The thermodynamic behavior of the system also has practical implications for engineering design. Closer well spacing increases the likelihood that the production well intersects the high-temperature core of the plume, improving exergy recovery and reducing the need for auxiliary heating at the surface. Conversely, larger spacing reduces thermal interaction and yields lower-grade heat, which may be insufficient for direct use in district heating without heat pump assistance. The seasonal timing of injection and production also affects irreversibility. Uninterrupted summer charging minimizes conductive losses, while staggered winter extraction reduces thermal drawdown and preserves exergy. These considerations highlight the importance of optimizing well geometry, operational schedules, and integration with surface heat-exchange systems to maximize the thermodynamic efficiency of solar-assisted ATES in cold-climate environments.

4.2. Operational Strategies and Implications

In addition to well configuration and operational considerations, system performance can be further enhanced through smart scheduling and demand–response strategies. Because ATES systems operate over seasonal and sub-seasonal timescales, predictive control frameworks can optimize injection and production timing to align with periods of high solar availability, low heating demand, or favorable electricity prices. Data-driven approaches, including deep learning-based demand–response algorithms developed for renewable-based microgrids, have demonstrated strong potential for short-term operational optimization and load shifting [35]. Integrating such control strategies with solar-assisted ATES could reduce thermal irreversibilities, improve exergy recovery, and enhance system responsiveness to dynamic heating loads. These developments highlight the feasibility of managing ATES within modern smart-grid architectures and underscore the value of coupling subsurface storage with advanced operational control.
The implications for Canadian heating systems are notable. Prairie cities such as Regina experience extreme winter heating demand and rely heavily on natural gas. The demonstrated ability of solar-driven ATES to elevate aquifer temperatures over multi-year cycles suggests that relatively deep formations in WCSB can serve as reliable seasonal heat buffers.

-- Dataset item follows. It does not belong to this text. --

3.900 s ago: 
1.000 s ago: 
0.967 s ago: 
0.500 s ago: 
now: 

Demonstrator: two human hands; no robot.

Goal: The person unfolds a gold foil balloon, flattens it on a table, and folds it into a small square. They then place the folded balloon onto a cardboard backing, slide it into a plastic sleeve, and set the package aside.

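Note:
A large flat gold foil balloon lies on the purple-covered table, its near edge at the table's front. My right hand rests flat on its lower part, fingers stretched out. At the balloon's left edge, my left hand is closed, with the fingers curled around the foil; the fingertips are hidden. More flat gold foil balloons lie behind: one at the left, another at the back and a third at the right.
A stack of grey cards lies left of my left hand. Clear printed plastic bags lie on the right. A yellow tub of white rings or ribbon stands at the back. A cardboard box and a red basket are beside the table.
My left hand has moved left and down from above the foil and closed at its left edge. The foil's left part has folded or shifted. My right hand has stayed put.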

By storing surplus summer heat and recovering it during winter, ATES offers a pathway to reduce natural gas dependence in district heating networks. The Mannville Group’s permeability, confinement, and regional continuity make it a strong candidate for large scale deployment, and the vertical doublet configuration aligns well with institutional and district-scale heating infrastructure.
A comparison with other green heating and thermal storage technologies further clarifies the role of solar-assisted ATES in cold-climate regions. Traditional geothermal doublets rely on native geothermal gradients and therefore provide stable, but relatively low-temperature heat in WCSB, where formation temperatures at shallow depths are modest. In contrast, solar-assisted ATES actively elevates aquifer temperatures, increasing both the quantity and quality of recoverable heat. BTES systems, such as the Drake Landing Solar Community, have demonstrated excellent seasonal performance, but they require large surface footprints and rely on conduction-dominated heat transfer, which limits storage capacity and recovery rates. ATES benefits from convection-enhanced transport in permeable aquifers, enabling larger storage volumes and more rapid thermal response. Compared with other renewable heating options, such as biomass, waste heat recovery, or air-source heat pumps, the proposed hybrid ATES system offers the advantage of storing high-temperature solar heat during summer and delivering it during peak winter demand, reducing reliance on auxiliary heating. These distinctions highlight the complementary role of solar-assisted ATES within the broader portfolio of sustainable heating technologies and underscore the novelty of evaluating its performance in a deep confined aquifer under Canadian climatic conditions.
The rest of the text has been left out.